> _The problem_
The lines wanted are those in the data below that include "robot".

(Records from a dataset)
>>>>>

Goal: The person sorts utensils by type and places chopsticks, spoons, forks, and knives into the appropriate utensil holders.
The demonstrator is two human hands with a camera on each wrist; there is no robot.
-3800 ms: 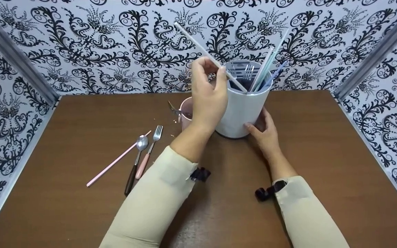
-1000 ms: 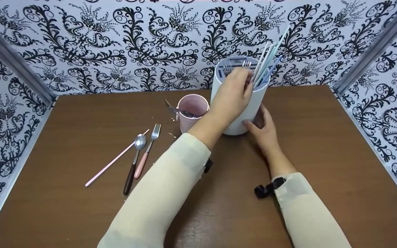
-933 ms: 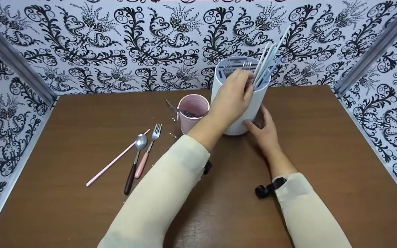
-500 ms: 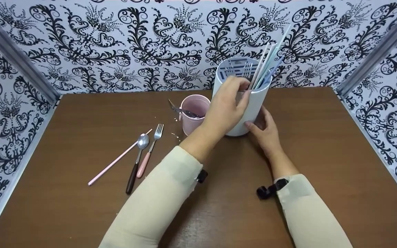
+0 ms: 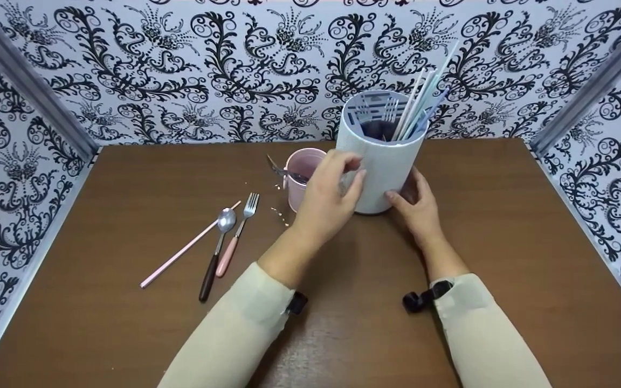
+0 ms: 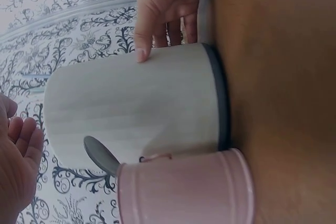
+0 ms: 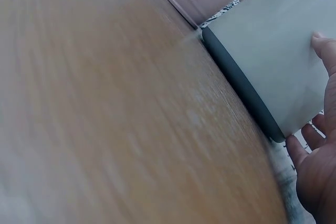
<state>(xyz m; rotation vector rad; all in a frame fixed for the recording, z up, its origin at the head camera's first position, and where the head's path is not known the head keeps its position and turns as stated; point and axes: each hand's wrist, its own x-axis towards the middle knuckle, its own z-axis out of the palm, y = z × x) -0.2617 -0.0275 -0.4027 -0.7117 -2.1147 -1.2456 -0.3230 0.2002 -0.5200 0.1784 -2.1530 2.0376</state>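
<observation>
A tall white utensil holder (image 5: 380, 172) with a slotted grey insert stands at the back of the table. Pale chopsticks (image 5: 415, 105) lean out over its right rim, and fork tines (image 5: 390, 109) stick up inside. My right hand (image 5: 418, 210) grips the holder's lower right side, thumb in front and fingers behind. In front of its left side hovers my left hand (image 5: 332, 194), fingers loosely bent and holding nothing. Behind that hand, a pink cup (image 5: 295, 195) stands beside the holder with metal cutlery (image 6: 100, 156) in it.
Left on the brown table (image 5: 127, 215) lie a pink chopstick (image 5: 181, 251), a dark-handled spoon (image 5: 226, 220) and a pink-handled fork (image 5: 228, 256). Small pale crumbs (image 5: 279, 214) are scattered by the cup. Patterned panels (image 5: 208, 70) enclose the back and sides.
My left hand lowered a white chopstick into the holder and let it go. Then it drew back down and left of the rim. My right hand has kept its grip on the holder.
</observation>
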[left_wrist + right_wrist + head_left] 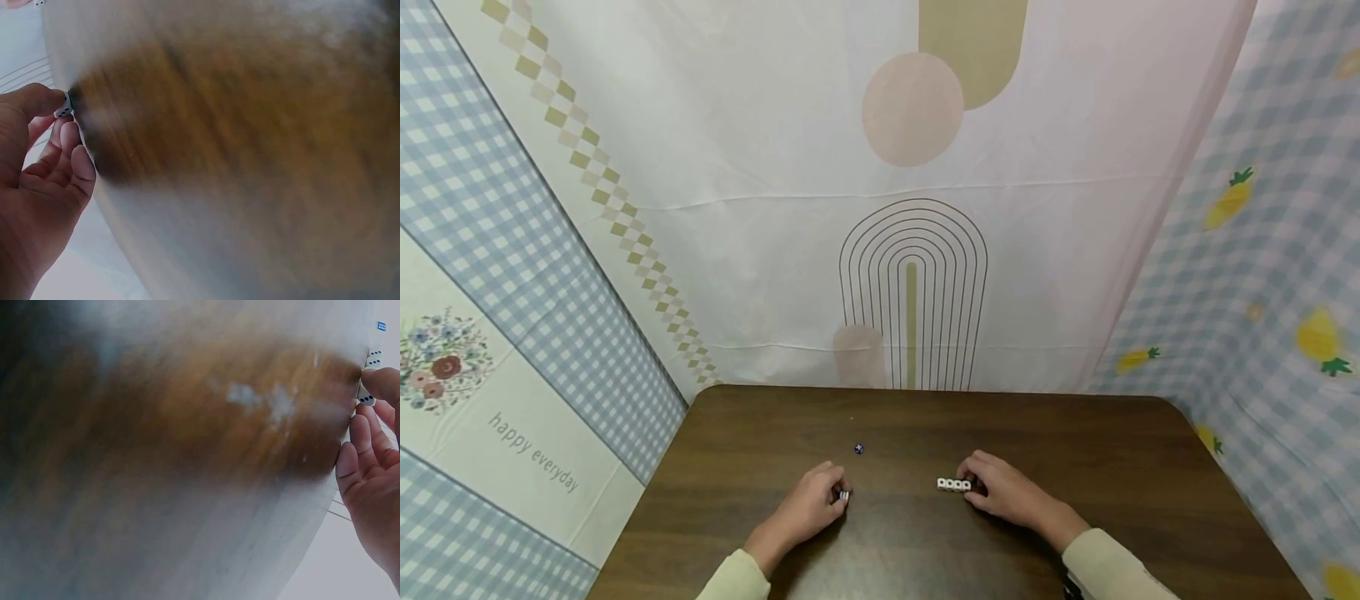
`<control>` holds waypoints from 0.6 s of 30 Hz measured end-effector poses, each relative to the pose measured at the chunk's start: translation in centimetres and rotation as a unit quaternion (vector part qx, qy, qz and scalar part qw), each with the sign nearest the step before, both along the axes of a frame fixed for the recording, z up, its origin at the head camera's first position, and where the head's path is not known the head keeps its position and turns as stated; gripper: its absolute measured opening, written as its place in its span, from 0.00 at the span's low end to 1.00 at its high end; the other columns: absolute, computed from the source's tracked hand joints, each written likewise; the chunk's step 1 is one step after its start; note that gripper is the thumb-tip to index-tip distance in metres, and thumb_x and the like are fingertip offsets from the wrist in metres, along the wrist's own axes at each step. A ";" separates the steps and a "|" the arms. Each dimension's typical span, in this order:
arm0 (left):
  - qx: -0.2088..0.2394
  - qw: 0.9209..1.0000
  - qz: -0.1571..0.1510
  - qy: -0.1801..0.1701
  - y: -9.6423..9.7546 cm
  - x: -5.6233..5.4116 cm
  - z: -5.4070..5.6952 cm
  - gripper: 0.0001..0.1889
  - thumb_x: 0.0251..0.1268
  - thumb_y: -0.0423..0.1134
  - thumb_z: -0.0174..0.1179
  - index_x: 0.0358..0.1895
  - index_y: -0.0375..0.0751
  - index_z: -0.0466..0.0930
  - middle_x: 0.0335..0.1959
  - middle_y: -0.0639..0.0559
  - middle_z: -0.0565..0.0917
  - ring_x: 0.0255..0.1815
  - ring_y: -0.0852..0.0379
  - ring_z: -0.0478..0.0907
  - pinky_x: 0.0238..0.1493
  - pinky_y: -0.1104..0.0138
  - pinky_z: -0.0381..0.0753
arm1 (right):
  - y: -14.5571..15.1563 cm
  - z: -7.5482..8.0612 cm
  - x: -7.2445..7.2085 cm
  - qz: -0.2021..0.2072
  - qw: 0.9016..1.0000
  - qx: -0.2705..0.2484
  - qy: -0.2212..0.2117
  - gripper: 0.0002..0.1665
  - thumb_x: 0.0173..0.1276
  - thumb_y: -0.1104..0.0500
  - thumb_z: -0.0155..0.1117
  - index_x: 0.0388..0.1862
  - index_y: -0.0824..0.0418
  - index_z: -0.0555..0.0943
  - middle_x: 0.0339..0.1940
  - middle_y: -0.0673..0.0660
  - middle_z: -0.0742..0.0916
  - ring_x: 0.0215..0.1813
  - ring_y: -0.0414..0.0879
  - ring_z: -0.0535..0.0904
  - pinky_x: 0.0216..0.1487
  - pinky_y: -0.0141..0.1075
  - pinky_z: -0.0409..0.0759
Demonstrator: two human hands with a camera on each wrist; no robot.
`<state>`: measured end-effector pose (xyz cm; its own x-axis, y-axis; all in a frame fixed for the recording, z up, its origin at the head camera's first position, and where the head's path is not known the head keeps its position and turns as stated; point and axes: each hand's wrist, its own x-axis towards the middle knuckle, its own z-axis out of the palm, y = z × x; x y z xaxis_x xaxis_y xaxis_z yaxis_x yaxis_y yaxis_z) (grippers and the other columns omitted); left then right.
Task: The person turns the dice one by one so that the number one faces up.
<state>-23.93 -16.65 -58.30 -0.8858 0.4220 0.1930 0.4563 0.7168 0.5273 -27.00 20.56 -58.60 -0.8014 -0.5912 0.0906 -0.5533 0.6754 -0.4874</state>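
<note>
My left hand (808, 504) pinches a white die (64, 106) between thumb and index finger, its other fingers curled in the left wrist view. Across from it, my right hand (1006, 487) lies at the right end of a short row of several white dice (952, 484). Its thumb and index finger grip the end die (365, 397), whose dark blue pips show in the right wrist view. Behind the hands, a blue die (859, 448) with white pips sits alone on the table, nearer the left hand.
Both hands work at a brown wood-grain table (917, 542) with rounded far corners. A white patterned cloth (760, 275) hangs behind it. Blue checked cloths (1232, 275) hang at the sides.
</note>
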 end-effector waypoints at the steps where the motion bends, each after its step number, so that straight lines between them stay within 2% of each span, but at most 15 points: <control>1: 0.001 1.000 -0.002 -0.001 0.0 0.0 0.0 0.09 0.57 0.28 0.69 0.33 0.44 0.79 0.32 0.56 0.76 0.31 0.68 0.70 0.33 0.71 0.74 | 0.0 0.0 0.0 0.000 1.000 0.000 0.000 0.11 0.66 0.60 0.73 0.45 0.51 0.81 0.40 0.43 0.79 0.40 0.32 0.76 0.40 0.30 0.79; 9: -0.002 1.000 -0.003 0.000 0.1 -0.1 0.2 0.09 0.57 0.28 0.68 0.33 0.46 0.79 0.31 0.57 0.76 0.32 0.68 0.70 0.34 0.71 0.74 | 0.1 0.2 0.1 0.006 1.000 -0.005 0.013 0.11 0.66 0.64 0.72 0.43 0.51 0.81 0.39 0.43 0.79 0.40 0.33 0.76 0.40 0.31 0.78; 18: -0.013 1.000 -0.009 0.002 0.4 -0.1 0.4 0.08 0.55 0.28 0.66 0.32 0.46 0.80 0.30 0.57 0.74 0.31 0.66 0.67 0.33 0.71 0.72 | 0.0 0.1 0.1 0.001 1.000 -0.006 0.016 0.11 0.66 0.63 0.72 0.43 0.51 0.81 0.39 0.43 0.79 0.40 0.33 0.75 0.40 0.30 0.78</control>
<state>-24.01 -16.29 -57.88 -0.8774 0.4421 0.1862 0.4712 0.7217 0.5071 -26.94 20.61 -58.53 -0.7966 -0.5919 0.1230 -0.5702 0.6680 -0.4782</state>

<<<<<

> _Solution to this problem_
The demonstrator is two human hands with a camera on each wrist; there is no robot.
Demonstrator: two human hands with a camera on each wrist; no robot.

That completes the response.